Trying out new property sales ideas – could it just be a lottery?
Posted on 13th November 2018 at 10:37
No, actually it’s a raffle!! The ‘raffling’ of homes has hit the headlines again following a recent case in Northern Ireland where a great deal of publicity was gained for an Irish club as they jumped on the Mrs Brown bandwagon by suggesting that participants could “win a feckin house”.
Not our style at all, but it seems that there is a bit of a resurgence of this method of selling as there are currently 15 or so such raffles taking place across the UK. What’s more, there have been murmurings of a few hitherto traditional estate agents considering the addition of the raffle option to their choice for vendors.
But what chance do those vendors have of achieving a successful price at the end of the event when the costs have been deducted? Well, there have been 30 raffles over the last few years and of these only one managed to run to a successful conclusion. Pretty amazing for the winner who is believed to have bought 20 of the £2 tickets and ended up with a property prize worth around £800,000 (and a title to boot), and reportedly successful enough to have provided a satisfactory price for the person actually selling the house.

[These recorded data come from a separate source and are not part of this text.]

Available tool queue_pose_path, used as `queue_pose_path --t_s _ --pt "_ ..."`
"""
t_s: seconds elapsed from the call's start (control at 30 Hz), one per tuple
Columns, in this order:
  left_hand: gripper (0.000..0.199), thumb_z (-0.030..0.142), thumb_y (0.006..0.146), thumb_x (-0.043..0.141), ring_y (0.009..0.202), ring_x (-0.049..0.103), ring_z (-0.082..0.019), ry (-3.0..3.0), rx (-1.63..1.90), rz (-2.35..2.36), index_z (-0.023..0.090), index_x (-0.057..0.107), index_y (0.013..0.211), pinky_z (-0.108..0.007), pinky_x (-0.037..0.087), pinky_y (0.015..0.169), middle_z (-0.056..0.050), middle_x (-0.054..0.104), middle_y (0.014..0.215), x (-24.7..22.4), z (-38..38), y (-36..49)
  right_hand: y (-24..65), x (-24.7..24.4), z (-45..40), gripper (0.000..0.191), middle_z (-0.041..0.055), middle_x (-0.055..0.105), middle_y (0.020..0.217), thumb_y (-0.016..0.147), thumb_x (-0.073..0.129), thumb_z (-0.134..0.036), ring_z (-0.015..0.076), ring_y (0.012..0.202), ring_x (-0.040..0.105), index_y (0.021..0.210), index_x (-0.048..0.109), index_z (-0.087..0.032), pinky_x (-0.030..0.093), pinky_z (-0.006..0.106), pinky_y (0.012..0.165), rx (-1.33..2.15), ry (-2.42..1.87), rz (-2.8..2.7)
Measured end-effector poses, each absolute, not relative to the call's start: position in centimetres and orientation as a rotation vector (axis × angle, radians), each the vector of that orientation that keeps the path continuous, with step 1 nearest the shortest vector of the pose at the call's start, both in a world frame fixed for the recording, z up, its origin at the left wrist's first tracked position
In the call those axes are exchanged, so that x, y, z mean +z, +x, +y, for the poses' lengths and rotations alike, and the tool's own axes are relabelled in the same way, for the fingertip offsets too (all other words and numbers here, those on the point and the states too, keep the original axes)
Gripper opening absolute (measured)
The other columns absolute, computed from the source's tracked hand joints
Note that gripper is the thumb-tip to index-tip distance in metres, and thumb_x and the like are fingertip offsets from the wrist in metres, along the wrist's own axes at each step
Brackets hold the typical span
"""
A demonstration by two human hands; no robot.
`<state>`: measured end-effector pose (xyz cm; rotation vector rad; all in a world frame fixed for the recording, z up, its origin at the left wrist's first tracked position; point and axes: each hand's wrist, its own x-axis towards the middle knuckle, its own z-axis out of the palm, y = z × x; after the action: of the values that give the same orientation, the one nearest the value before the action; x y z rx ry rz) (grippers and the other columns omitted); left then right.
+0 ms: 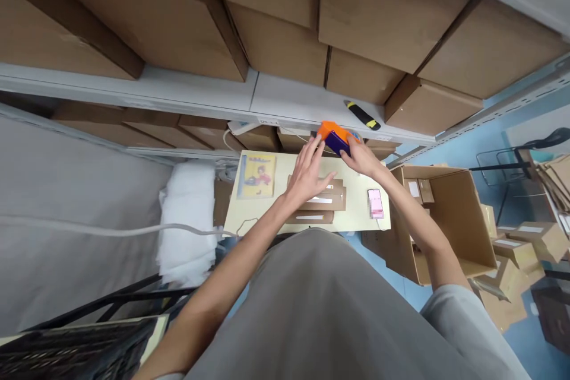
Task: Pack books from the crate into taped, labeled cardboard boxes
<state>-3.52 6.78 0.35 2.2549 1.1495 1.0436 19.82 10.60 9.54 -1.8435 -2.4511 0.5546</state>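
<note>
My right hand (361, 157) is closed around the right end of an orange and purple object (337, 138), held above the far edge of a small pale table (278, 214). Its exact kind I cannot make out. My left hand (307, 173) is open, fingers stretched forward, their tips at the object's left side; whether they touch it is unclear. Beneath my left hand, several flat brown cardboard parcels (320, 217) with white labels lie on the table. A yellow picture book (257, 176) is at the left, and a phone (375, 204) with a lit screen at the right.
A shelf edge (231, 108) loaded with cardboard boxes (276, 41) hangs over the table; a black and yellow cutter (363, 115) lies on it. Right of the table stands an open carton (449, 214) holding small parcels. White wrapping (187, 219) is at the left.
</note>
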Motion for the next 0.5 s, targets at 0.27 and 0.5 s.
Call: queue_pose_path --t_s 0.27,0.5 --pt "0.042 0.032 0.111 0.059 0.165 0.051 -0.031 1.945 1.271 1.309 0.021 0.068 0.151 -0.054 0.039 0.141 -0.014 0.062 0.17 4.4 11.7 -2.6 13.8 10.2 22.4 0.046 0.0299 0.072 0.142 0.112 0.042 -0.025 0.0445 0.14 0.065 0.151 0.053 -0.003 0.044 0.067 0.127 0.209 -1.806 -2.573" --pt "0.013 0.031 0.103 0.07 0.145 0.068 -0.031 1.655 1.156 1.535 0.024 0.081 0.102 -0.054 0.049 0.133 -0.009 0.077 0.147 0.3 6.4 -8.2 16.0 6.6 19.9 0.072 0.0218 0.037 0.185 0.119 0.024 -0.048 0.0445 0.172 0.032 0.184 0.025 -0.016 0.028 0.074 0.138 0.011 -1.757 -2.398"
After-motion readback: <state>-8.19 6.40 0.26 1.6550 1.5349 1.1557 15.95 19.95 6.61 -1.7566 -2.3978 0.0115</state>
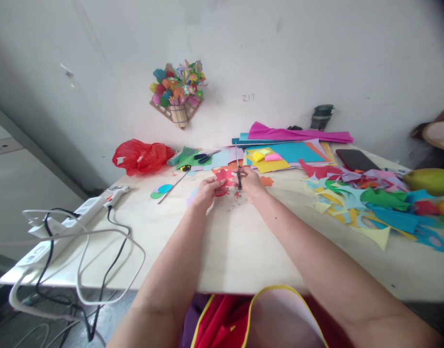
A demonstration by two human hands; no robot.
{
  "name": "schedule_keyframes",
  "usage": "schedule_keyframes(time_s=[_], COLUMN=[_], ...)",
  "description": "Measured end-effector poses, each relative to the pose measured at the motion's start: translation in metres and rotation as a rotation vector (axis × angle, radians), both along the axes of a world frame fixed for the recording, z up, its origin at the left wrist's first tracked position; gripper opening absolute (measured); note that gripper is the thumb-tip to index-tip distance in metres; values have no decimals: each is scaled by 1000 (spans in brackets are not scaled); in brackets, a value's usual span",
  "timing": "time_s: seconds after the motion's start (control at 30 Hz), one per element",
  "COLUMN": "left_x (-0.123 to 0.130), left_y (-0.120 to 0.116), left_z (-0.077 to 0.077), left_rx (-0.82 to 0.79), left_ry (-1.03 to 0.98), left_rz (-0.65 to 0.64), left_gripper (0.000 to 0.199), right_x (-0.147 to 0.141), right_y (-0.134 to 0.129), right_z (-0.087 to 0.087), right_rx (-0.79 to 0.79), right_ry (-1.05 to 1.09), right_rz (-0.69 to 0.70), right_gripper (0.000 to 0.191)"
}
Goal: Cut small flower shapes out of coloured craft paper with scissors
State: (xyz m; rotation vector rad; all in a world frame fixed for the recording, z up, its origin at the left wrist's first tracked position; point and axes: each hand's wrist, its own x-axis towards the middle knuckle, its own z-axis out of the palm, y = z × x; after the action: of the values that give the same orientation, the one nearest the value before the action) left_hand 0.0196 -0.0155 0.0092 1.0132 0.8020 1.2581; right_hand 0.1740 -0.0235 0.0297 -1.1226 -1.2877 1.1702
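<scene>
My left hand [206, 191] pinches a piece of red paper [224, 177] with a scalloped, flower-like edge. My right hand [252, 183] is closed around the dark handles of a pair of scissors [237, 158], whose blades point up and away from me. Between the two hands, the scissors stand right beside the red paper; whether the blades touch it I cannot tell. Small red scraps [238, 195] lie on the table just below. An orange paper flower [266, 181] rests to the right of my right hand.
Coloured sheets [305, 152] and a pink roll [297, 133] lie at the back. Paper offcuts [352, 198], a phone [357, 160] and a mango-like fruit [430, 181] are on the right. Leftward are a red bag [142, 157], other scissors [203, 157], paper circles [165, 188] and a corded power strip [77, 220].
</scene>
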Motion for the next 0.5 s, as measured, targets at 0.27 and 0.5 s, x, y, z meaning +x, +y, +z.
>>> schedule_keyframes(time_s=[0.27, 0.5], left_x=[-15, -25], left_y=[3, 14], left_z=[5, -1], left_rx=[63, 63], left_ry=[-96, -89], left_rz=[76, 153], left_gripper=[24, 21], right_x=[42, 73], right_y=[-1, -9], right_z=[6, 16], right_rx=[-32, -137], right_ry=[-177, -543], right_rz=[134, 433], right_gripper=[26, 31])
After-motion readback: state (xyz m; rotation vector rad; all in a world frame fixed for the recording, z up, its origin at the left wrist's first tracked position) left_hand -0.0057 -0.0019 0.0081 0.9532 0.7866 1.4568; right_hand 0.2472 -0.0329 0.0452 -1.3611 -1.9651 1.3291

The remaining 29 raffles either had to close due to insufficient interest, were deemed to fall foul of gambling rules, or continued to the closing date with nowhere close to the minimum property asking price. In these latter cases, participants were offered a cash prize instead which amount to the takings minus expenses. In our opinion a whole lot of time and effort for no gain whatsoever, and still of course leaving the task of selling to be handled by more traditional means.

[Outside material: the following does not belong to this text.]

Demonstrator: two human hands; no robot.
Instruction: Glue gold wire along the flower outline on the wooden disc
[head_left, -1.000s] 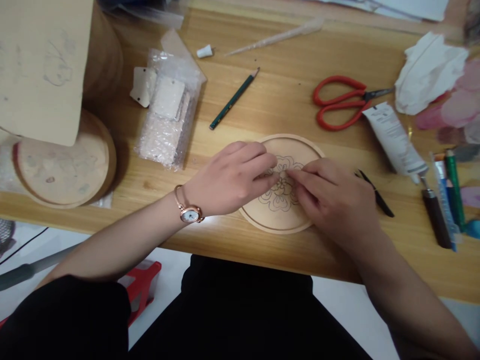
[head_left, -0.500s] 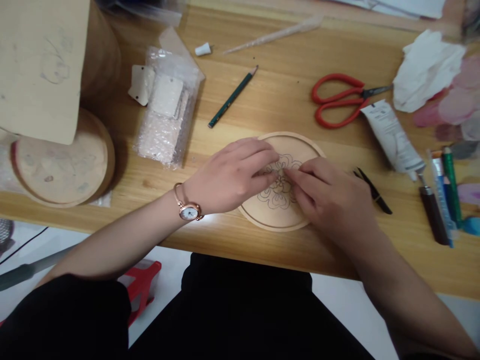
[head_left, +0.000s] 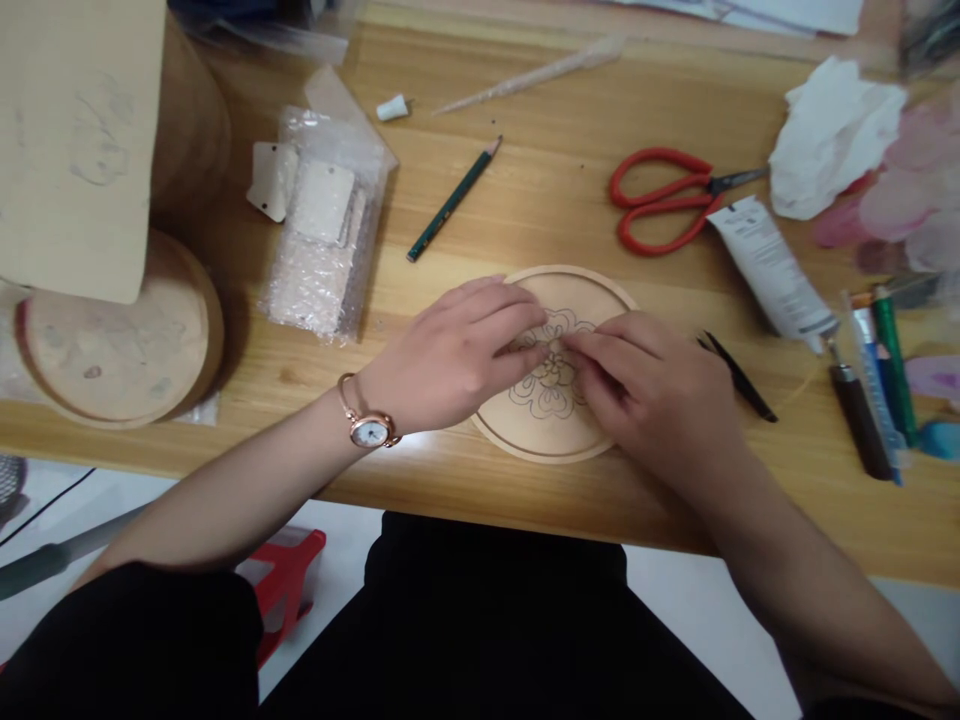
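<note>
Fingers of both hands curl inward and nearly meet at the centre of a round tan disc, their tips down on its surface; whether they pinch anything small there cannot be seen (the hands hide the spot). The left hand, wearing a rose-gold wristwatch, comes in from 9 o'clock, and the right hand from 4 o'clock. The disc lies flat on a wooden table, near its front edge, with a line-drawn flower at its middle, partly under the fingertips. Taking the disc as the dial, a green pencil lies at 11 o'clock, red-handled scissors at 1 o'clock, a white squeeze tube at 2 o'clock, and black tweezers just beside the right hand at 3 o'clock. Farther out at 3 o'clock lies a dark-handled tool. A bubble-wrap bag holding pale squares sits at 10 o'clock, and a thick wooden round at 9 o'clock, well apart.
</note>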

The Gambling Commission have confirmed that, whilst raffling a property is feasible, it is something which must be understood right from the very beginning of the process. There are essentially just 2 options for a prize of such value – firstly a purely ‘luck of he draw’ type of event which would require an appropriate gambling licence and usually requires the organiser to own the property outright (mortgage free). Officially in such cases the raffle cannot be run for private gain and the prize should be worth less than £200,000 so quite limiting on many counts! Alternatively, a skill-based competition can be organised but here too there are restrictions on what can be said and done.
So, with gambling regulations to keep within (if you want to avoid a fine or even a prison sentence), a fairly complicated and stressful set up – not to mention a nerve-racking wait to see if the target is reached - we think that raffling will not be appearing on the Strawberry menu of services in the foreseeable future!!